PM chose IMF deal despite alternate solution: Asad Umar

Asad Umar has revealed that Prime Minister Imran Khan was provided with an alternative solution to deal with the country’s financial crunch instead of opting for the International Monetary Fund (IMF) bailout package, a private media outlet reported on Saturday.

“In March, I went to the prime minister and showed him the numbers. I told him that going to the IMF was now a choice as opposed to compulsion,” Asad Umar, who is now the chairman of the National Assembly’s Standing Committee on Finance, said at an event organised recently by the Karachi School of Business and Leadership (KSBL).

“That choice had been created primarily because of the phenomenal goodwill of the prime minister in the global market, particularly in Asia, and a very mutually reinforcing relationship between the civil and the military arms of the government.”

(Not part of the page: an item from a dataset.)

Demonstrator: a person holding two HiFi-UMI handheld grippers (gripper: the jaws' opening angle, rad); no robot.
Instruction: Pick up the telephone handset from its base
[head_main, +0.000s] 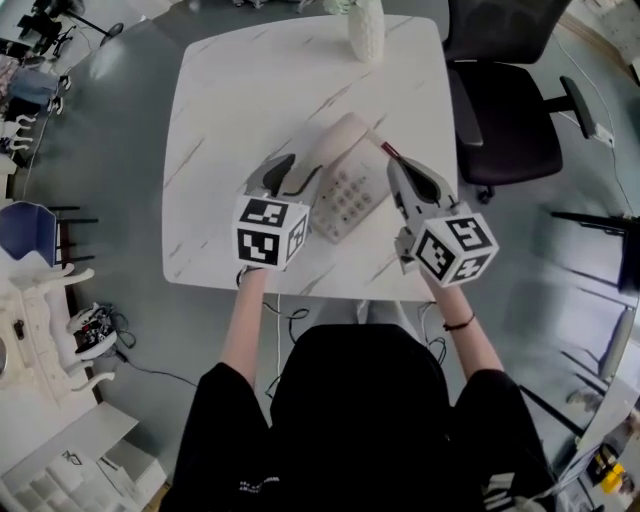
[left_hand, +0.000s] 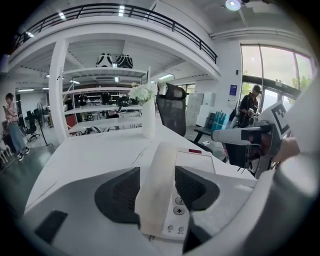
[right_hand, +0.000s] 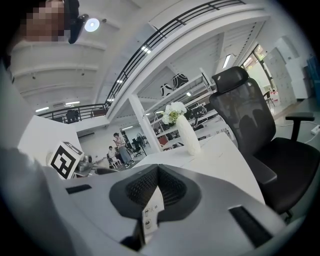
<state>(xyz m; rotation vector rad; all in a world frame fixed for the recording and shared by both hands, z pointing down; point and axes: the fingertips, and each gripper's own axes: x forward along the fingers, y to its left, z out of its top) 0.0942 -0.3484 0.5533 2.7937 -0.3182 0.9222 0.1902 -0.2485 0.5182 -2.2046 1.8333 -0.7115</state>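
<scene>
L gripper (left_hand: 157, 186) fingers open astride cream plastic phone handset (head_main: 335, 145) on its keypad base (head_main: 345, 200), white marble tabletop (head_main: 220, 100). R gripper (right_hand: 156, 187), fingers closed w/ nothing, at base's 3 o'clock.

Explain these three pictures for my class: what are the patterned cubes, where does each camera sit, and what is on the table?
There is no robot here. A person holds a two-jaw gripper in each hand, and the patterned cubes are parts of those grippers. The head view comes from a camera on the person's head, looking steeply down. The other two views come from a camera riding on each gripper, looking along its jaws. On the white table sits a telephone base with its handset resting on it, and a white vase stands at the far edge. An office chair stands beside the table. The left gripper has its jaws apart on either side of the handset, not yet squeezing it. The right gripper has its jaws together, holding nothing, near the keypad.
</scene>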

As per an official at that time, Umar wanted to put these factors to work and also use the Pakistani military’s good relations with Gulf countries to raise funds from the global capital markets and commercial banks and apply a combination of tariff and non-tariff barriers and gradual currency depreciation.

Umar said it was at the prime minister’s discretion to decide whether to opt for the IMF programme or for the solution he had proposed.

“Because every single expert agreed that we must go to the IMF, he decided not to take that risk,” he added.

The former minister quoted prime minister as telling him back then: “You know I am a risk-taker but everyone is saying that we should go to the IMF.”

The meeting in March had taken place exactly a month after Umar had told the prime minister about the adverse implications of the IMF deal.

In February, it was reported about Umar sharing some of the harsh conditions of the IMF package with the prime minister and Economic Advisory Council (EAC) members.

To support his argument at that time, Umar had cited the example of Egypt, where the poverty level had increased from nearly 30pc to 53pc because of an IMF programme.

Egypt steeply devalued its currency but that did not even help in reducing the current account deficit.